13. The method of claim 12, wherein updating the shard comprises:
making a determination regarding whether the shard has been updated based on the payload using the cache; and
in a first instance of the determination where the shard has not been updated based on the payload:
adding information to the shard to update the shard;
in a second instance of the determination where the shard has been updated based on the payload:
retaining existing content of the shard to update the shard.

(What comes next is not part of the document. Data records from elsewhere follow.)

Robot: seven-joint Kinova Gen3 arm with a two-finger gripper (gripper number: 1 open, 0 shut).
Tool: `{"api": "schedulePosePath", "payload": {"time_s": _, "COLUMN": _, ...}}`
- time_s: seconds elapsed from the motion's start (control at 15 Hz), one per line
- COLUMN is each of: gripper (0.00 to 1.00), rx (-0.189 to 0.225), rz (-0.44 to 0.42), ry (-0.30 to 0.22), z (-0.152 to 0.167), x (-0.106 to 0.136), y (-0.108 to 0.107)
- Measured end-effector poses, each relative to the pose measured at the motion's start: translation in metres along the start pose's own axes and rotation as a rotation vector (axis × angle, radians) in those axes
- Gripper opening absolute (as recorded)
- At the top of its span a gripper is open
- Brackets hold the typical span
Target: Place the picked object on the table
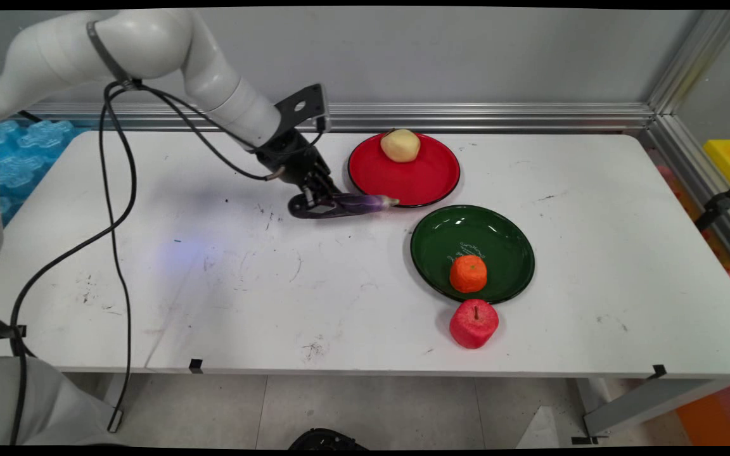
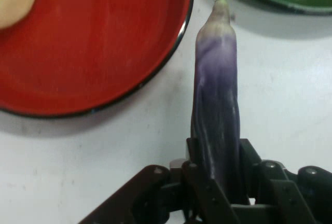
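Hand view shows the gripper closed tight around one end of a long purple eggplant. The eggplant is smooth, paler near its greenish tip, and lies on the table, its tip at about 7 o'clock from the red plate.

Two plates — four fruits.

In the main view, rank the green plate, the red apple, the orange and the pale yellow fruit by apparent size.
1. green plate, clearly the largest.
2. red apple.
3. orange and pale yellow fruit look about alike; the yellow one sits farther from the camera on the red plate, so I won't rank them.
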Motion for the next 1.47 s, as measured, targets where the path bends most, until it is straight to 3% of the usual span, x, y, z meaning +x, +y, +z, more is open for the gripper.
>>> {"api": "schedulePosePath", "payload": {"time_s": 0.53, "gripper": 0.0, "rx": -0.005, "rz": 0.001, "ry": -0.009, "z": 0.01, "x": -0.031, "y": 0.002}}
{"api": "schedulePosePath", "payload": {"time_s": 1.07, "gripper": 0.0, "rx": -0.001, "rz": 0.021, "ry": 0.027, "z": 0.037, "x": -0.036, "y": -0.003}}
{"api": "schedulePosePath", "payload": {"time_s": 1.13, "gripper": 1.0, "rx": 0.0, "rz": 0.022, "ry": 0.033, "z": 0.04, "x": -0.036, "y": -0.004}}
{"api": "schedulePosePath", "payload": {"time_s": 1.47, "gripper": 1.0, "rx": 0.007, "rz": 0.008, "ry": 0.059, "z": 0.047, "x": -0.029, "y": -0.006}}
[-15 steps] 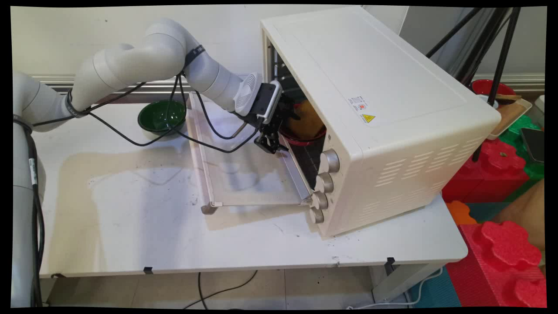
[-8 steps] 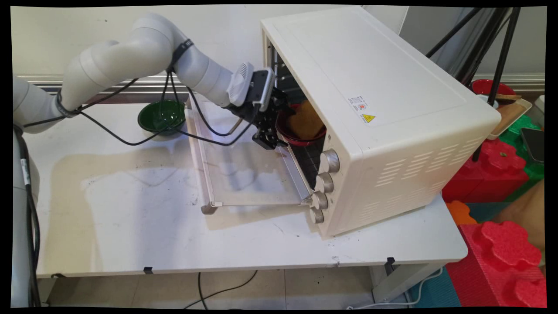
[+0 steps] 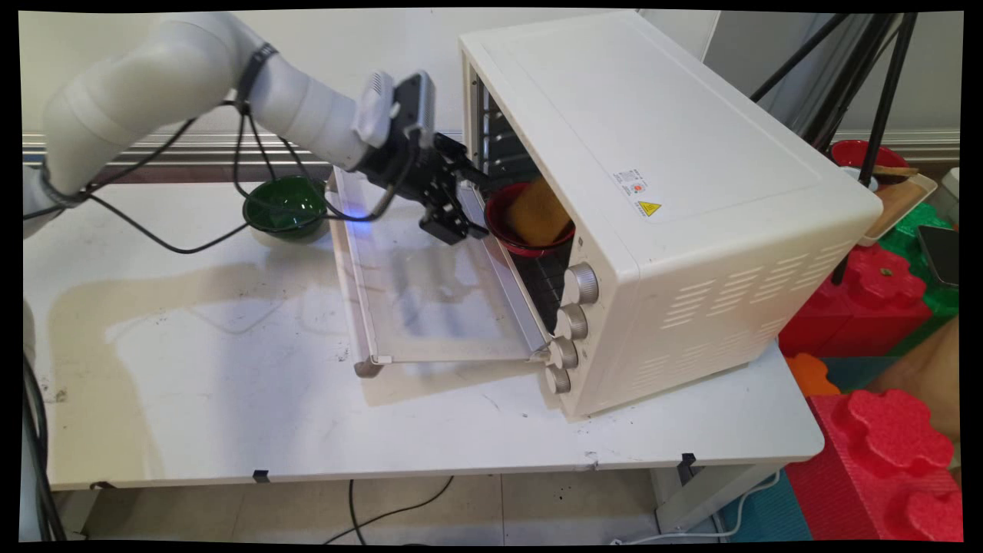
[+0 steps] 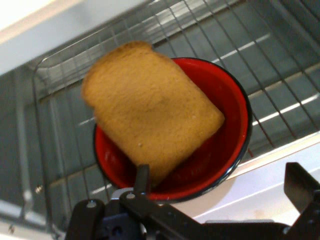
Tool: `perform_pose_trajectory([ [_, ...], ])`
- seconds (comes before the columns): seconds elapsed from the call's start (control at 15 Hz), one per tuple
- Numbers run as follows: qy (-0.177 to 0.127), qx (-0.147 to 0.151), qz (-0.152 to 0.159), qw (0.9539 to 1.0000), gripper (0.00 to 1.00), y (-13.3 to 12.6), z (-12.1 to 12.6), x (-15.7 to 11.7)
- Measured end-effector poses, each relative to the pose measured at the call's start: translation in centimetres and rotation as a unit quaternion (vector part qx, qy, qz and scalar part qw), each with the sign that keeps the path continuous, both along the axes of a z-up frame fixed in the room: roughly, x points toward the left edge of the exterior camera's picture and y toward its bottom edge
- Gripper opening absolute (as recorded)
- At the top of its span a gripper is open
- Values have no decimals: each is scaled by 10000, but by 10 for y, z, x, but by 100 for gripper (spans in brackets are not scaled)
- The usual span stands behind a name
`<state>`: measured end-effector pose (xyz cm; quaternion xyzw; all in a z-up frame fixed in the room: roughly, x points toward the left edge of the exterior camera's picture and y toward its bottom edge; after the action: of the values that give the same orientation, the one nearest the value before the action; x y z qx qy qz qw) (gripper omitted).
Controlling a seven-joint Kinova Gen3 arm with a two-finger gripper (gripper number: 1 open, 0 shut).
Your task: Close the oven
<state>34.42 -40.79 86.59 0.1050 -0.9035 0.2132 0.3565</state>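
A red bowl [image 3: 513, 240] holding a slice of brown toast [image 3: 536, 213] sits on the wire rack just inside the open cream toaster oven [image 3: 660, 192]. My gripper [image 3: 464, 204] hovers just outside the oven mouth, above the hinge end of the lowered glass door [image 3: 430, 299], a short way left of the bowl. In the hand view the toast [image 4: 150, 107] leans in the red bowl [image 4: 227, 120] on the rack [image 4: 280, 75]. My gripper [image 4: 220, 175] is open, its fingers [image 4: 142, 180] standing apart in front of the bowl's near rim and holding nothing.
A green bowl [image 3: 286, 206] stands on the white table [image 3: 230, 399] to the left of the oven door, under the arm's black cables. Four knobs [image 3: 572, 322] run down the oven's front. Red foam blocks [image 3: 883, 438] and a tripod [image 3: 868, 92] lie off the table's right.
The gripper has drawn back left and upward out of the oven mouth, away from the red bowl. The bowl and toast stay on the rack.
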Motion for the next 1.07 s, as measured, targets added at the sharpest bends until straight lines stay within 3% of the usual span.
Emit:
perform_pose_trajectory([
  [0.27,323,225,376,9985,100,15,16,22],
  [0.53,606,427,774,9942,100,30,31,45],
  [1.07,1058,807,1489,9799,100,67,57,97],
])
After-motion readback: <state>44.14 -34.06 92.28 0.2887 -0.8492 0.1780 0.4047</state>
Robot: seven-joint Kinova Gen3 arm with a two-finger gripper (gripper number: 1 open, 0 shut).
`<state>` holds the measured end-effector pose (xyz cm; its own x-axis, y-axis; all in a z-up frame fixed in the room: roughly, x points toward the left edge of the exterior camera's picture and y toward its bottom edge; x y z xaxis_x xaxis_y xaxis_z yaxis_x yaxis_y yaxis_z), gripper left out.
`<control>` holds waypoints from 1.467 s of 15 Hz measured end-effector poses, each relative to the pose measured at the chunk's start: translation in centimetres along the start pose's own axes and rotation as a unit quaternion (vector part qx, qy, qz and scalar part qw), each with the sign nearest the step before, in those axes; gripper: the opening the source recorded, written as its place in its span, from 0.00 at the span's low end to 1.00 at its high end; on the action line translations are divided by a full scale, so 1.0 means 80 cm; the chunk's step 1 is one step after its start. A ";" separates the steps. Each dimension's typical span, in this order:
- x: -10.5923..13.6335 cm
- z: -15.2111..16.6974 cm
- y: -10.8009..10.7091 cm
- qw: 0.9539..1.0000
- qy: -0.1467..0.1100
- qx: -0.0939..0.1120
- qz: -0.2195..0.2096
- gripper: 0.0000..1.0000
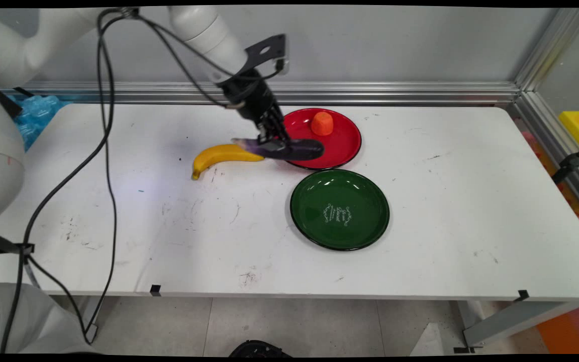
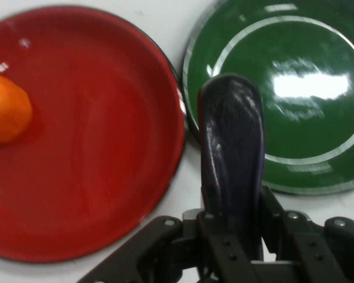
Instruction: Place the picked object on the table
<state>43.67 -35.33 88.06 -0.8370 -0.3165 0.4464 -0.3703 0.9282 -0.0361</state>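
One table [image 1: 420, 261] carries two plates, one red [image 1: 342, 143] and one green [image 1: 340, 208], the green just in front of the red. One banana [image 1: 219, 155] lies left of the red plate. One eggplant [image 1: 289, 148] sits clenched between the jaws of the gripper [image 1: 273, 141], at the red plate's left rim. One orange lump [image 1: 322, 123] rests on the red plate.

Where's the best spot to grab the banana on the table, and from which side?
Grip the banana across its thick middle, coming straight down from above. It lies flat on the table, its right end against the eggplant held in the end effector, so mid-body or the left half is freest.
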 end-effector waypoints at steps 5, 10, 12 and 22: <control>-0.049 0.001 0.027 1.000 -0.015 0.009 0.006 0.00; -0.079 0.010 0.029 0.999 -0.025 0.019 0.005 0.00; -0.092 0.017 0.028 0.999 -0.028 0.020 0.003 0.00; -0.119 0.051 0.021 0.999 -0.024 0.023 -0.010 0.00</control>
<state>49.39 -31.58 80.06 -0.8473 -0.3456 0.4034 -0.4045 0.9120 -0.0684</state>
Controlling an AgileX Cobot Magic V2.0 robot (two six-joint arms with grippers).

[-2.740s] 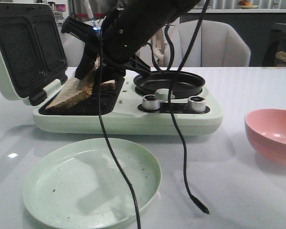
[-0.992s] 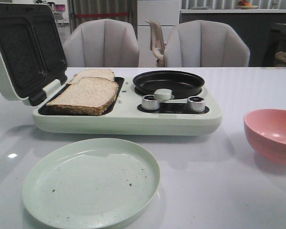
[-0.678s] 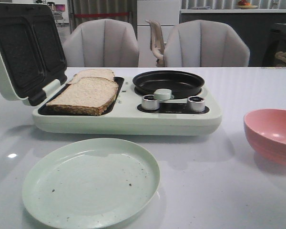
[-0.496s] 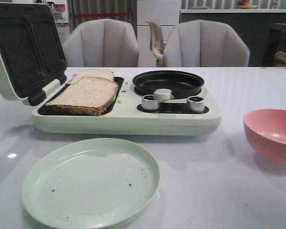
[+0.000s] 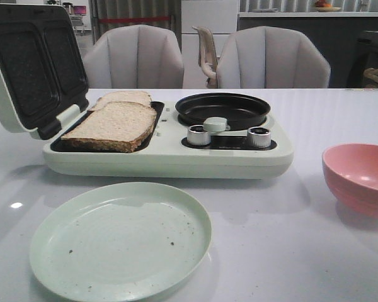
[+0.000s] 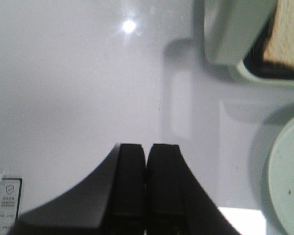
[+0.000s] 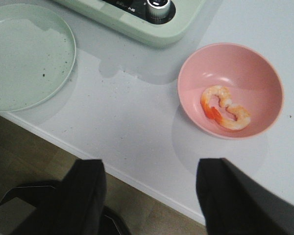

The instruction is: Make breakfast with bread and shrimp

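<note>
The bread [image 5: 115, 121] lies as two slices in the open sandwich maker [image 5: 164, 154], one overlapping the other, so the shrimp [image 7: 224, 108] looks like the next thing to fetch. It sits curled in the pink bowl [image 7: 262, 73], on the robot's right side of the worktop [image 5: 290, 239], just beyond the appliance's knob end. The right tool [image 7: 149, 188] hangs above the worktop's near edge with its fingers spread wide and nothing between them; the bowl lies ahead of it and a little toward its right finger, so this arm is clearly the nearer one. The shrimp's curve runs roughly across the bowl. The left tool [image 6: 146, 183] is pressed closed and empty, over bare worktop beside the maker's lid [image 6: 237, 29] and the green plate [image 6: 286, 181], well apart from the bowl.
</note>
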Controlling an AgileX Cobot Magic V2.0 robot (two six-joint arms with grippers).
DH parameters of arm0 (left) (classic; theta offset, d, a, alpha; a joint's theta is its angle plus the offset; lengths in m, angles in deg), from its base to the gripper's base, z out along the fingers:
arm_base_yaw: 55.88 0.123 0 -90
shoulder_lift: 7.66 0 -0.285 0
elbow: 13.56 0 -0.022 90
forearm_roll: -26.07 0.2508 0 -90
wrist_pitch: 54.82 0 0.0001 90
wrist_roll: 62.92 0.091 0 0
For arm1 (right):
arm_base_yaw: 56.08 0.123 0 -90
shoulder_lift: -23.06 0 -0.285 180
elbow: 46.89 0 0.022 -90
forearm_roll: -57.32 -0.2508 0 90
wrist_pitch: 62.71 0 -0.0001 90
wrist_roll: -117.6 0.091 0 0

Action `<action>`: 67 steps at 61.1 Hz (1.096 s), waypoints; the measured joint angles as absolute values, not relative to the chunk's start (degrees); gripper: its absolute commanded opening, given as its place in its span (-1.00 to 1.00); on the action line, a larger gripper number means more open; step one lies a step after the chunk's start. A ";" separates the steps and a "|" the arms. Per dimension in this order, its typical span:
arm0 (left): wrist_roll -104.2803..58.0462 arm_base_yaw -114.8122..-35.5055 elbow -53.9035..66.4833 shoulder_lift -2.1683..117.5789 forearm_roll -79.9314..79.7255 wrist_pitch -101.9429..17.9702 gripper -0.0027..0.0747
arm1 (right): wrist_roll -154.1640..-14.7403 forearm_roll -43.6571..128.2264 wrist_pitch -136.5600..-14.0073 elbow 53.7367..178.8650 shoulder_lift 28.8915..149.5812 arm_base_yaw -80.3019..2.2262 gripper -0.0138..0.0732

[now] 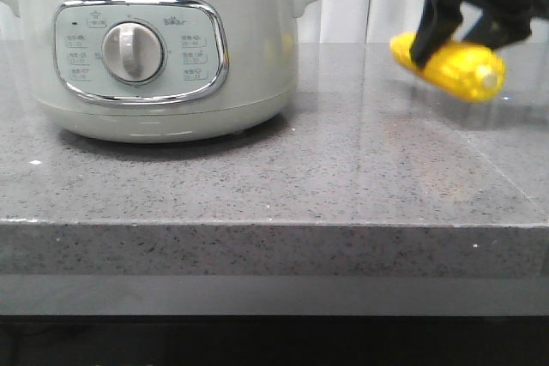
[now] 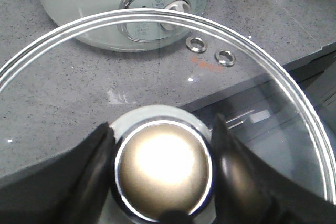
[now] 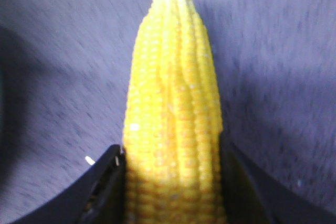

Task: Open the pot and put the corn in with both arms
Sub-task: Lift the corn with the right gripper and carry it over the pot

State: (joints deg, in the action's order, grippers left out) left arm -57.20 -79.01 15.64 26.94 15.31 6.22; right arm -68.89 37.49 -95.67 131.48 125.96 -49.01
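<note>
While my right gripper (image 1: 459,36) clamps the corn (image 1: 450,66) mid-cob above the counter right of the pot (image 1: 154,49), stiff, light and ridged enough to stay, my left gripper (image 2: 163,163) pinches the slick lid (image 2: 262,72) knob

You see a pale-green pot (image 1: 163,49) with a chrome-framed panel and a grey dial, and bright yellow corn (image 1: 450,66) in neat kernel rows. The desk (image 1: 343,177) is speckled grey. Each pincer (image 3: 168,182) is black. The clear lid (image 2: 262,77) has a steel rim and brassy knob.
</note>
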 measured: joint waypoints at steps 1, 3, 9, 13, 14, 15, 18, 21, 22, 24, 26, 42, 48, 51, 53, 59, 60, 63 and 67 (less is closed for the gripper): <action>-57.20 -79.01 15.64 26.94 15.31 6.22 -0.31 | -68.89 37.49 -95.78 132.11 125.64 -48.89 -0.41; -57.20 -79.01 15.64 26.94 15.31 6.22 -0.31 | -68.89 37.49 -95.78 133.47 125.09 -48.46 -0.41; -57.20 -79.01 15.64 26.94 15.31 6.22 -0.31 | -69.38 37.49 -95.78 138.74 123.83 -46.31 -0.41; -57.20 -79.01 15.64 26.94 15.31 6.22 -0.31 | -70.32 37.60 -95.78 142.17 123.60 -43.44 -0.41; -57.20 -79.01 15.64 26.94 15.31 6.22 -0.31 | -70.61 37.60 -95.68 143.01 123.60 -42.66 -0.41; -57.20 -79.01 15.64 26.94 15.31 6.22 -0.31 | -70.87 37.60 -95.67 143.83 123.60 -41.86 -0.41; -57.20 -79.01 15.64 26.94 15.31 6.22 -0.31 | -71.80 37.60 -95.47 146.57 123.95 -39.26 -0.41; -57.20 -79.01 15.64 26.94 15.31 6.22 -0.31 | -72.90 37.60 -95.30 148.90 124.64 -36.00 -0.41; -57.20 -79.01 15.64 26.94 15.31 6.22 -0.31 | -73.21 37.60 -95.31 149.67 124.98 -35.07 -0.41; -57.20 -79.01 15.64 26.94 15.31 6.22 -0.31 | -73.63 37.60 -95.19 151.58 125.73 -33.25 -0.41; -57.20 -79.01 15.64 26.94 15.31 6.22 -0.31 | -74.10 37.49 -95.19 153.07 126.88 -31.10 -0.41; -57.20 -79.01 15.64 26.94 15.31 6.22 -0.31 | -75.04 37.41 -96.20 160.57 137.47 -21.95 -0.40; -57.20 -79.01 15.64 26.94 15.31 6.22 -0.31 | -75.04 37.41 -98.85 160.60 140.07 -21.28 -0.40; -57.20 -79.01 15.64 26.94 15.31 6.22 -0.31 | -75.04 37.41 -100.53 160.60 140.93 -21.28 -0.40; -57.20 -79.01 15.64 26.94 15.31 6.22 -0.31 | -75.04 37.41 -101.40 160.60 141.39 -21.28 -0.39; -57.20 -79.01 15.64 26.94 15.31 6.22 -0.31 | -75.04 37.52 -102.94 160.70 142.25 -21.28 -0.20; -57.20 -79.01 15.64 26.94 15.31 6.22 -0.31 | -75.04 37.52 -103.06 160.70 142.43 -21.28 -0.16; -57.20 -79.01 15.64 26.94 15.31 6.22 -0.31 | -75.04 37.52 -103.17 160.80 142.64 -21.28 -0.04; -57.20 -79.01 15.64 26.94 15.31 6.22 -0.31 | -75.18 37.52 -103.38 160.91 142.65 -21.28 0.17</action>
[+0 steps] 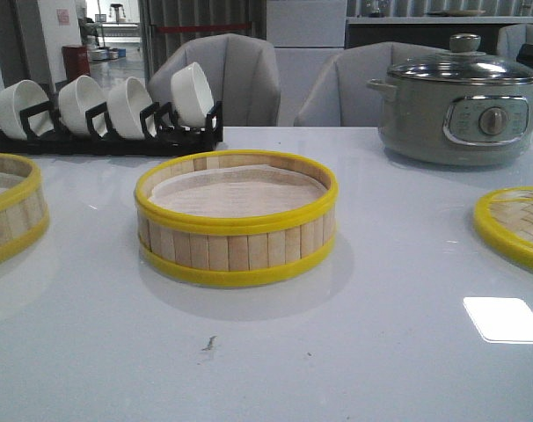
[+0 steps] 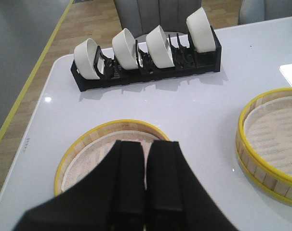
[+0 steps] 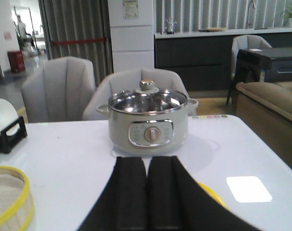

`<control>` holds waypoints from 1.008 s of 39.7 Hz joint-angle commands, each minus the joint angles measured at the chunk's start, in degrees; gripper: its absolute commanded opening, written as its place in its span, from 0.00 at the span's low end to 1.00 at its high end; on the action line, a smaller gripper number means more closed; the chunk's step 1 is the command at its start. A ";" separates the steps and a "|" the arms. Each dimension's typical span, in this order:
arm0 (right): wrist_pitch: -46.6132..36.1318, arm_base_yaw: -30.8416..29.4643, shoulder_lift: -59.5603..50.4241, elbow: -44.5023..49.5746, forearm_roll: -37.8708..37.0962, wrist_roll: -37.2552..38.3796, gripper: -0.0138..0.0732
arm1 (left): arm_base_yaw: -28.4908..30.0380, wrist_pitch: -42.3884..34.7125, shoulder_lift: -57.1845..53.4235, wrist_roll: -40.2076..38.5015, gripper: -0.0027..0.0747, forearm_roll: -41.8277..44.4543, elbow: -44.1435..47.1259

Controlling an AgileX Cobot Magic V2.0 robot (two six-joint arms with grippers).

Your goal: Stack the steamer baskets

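Note:
One steamer basket (image 1: 237, 220) stands in the middle of the white table. It also shows in the left wrist view (image 2: 269, 139) and the right wrist view (image 3: 8, 202). The second steamer basket (image 1: 10, 207) stands at the left edge, cut off by the frame. My left gripper (image 2: 146, 149) hangs above this second basket (image 2: 88, 154), shut and empty. My right gripper (image 3: 147, 166) is shut and empty, above the table before the grey pot, with a yellow rim (image 3: 211, 191) showing behind its fingers. Neither gripper shows in the front view.
A black rack with white bowls (image 1: 104, 114) stands at the back left. The grey electric pot with glass lid (image 1: 464, 105) stands at the back right. The flat woven lid with yellow rim (image 1: 517, 224) lies at the right edge. Grey chairs stand behind the table.

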 commanded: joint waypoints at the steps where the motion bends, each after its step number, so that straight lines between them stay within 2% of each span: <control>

14. A non-transitory machine-readable medium having instructions stored therein, which when executed by a processor, cause the processor to perform operations for managing storage of data in a streaming search system, the operations comprising:
obtaining a payload for storage;
identifying a routing key for the payload;
adding the payload to a data stream of multiple data streams serviced by index workers;
once the payload has reached a head of the stream, routing the payload from the data stream to a queue of a first set of queues based on the routing key;
once the payload has reached a head of the queue of the first set of queues, partially processing the payload by an indexing thread associated with the queue to add the partially processed payload to a queue of a second set of queues based on the routing key; and
once the partially processed payload has reached a head of the queue of the second set of queues, updating a shard associated with the queue of the second set of queues.
15. The non-transitory machine-readable medium of claim 14, wherein the streaming search system comprises a plurality of shards comprising the shard, and the streaming search system is configured to provide search results using the plurality of shards.
16. The non-transitory machine-readable medium of claim 14, wherein the routing key is added along with the payload to the data stream.
17. The non-transitory machine-readable medium of claim 14, wherein the data stream comprises payloads from endpoint devices that are to be stored in a searchable format.
18. A system, comprising:
a processor; and
a memory coupled to the processor to store instructions, which when executed by the processor, cause the system to perform operations for managing storage of data in a streaming search system, the operations comprising:
obtaining a payload for storage;
identifying a routing key for the payload;
adding the payload to a data stream of multiple data streams serviced by index workers;
once the payload has reached a head of the stream, routing the payload from the data stream to a queue of a first set of queues based on the routing key;
once the payload has reached a head of the queue of the first set of queues, partially processing the payload by an indexing thread associated with the queue to add the partially processed payload to a queue of a second set of queues based on the routing key; and
once the partially processed payload has reached a head of the queue of the second set of queues, updating a shard associated with the queue of the second set of queues.
19. The system of claim 18, wherein the streaming search system comprises a plurality of shards comprising the shard, and the streaming search system is configured to provide search results using the plurality of shards.
20. The system of claim 18, wherein the routing key is added along with the payload to the data stream.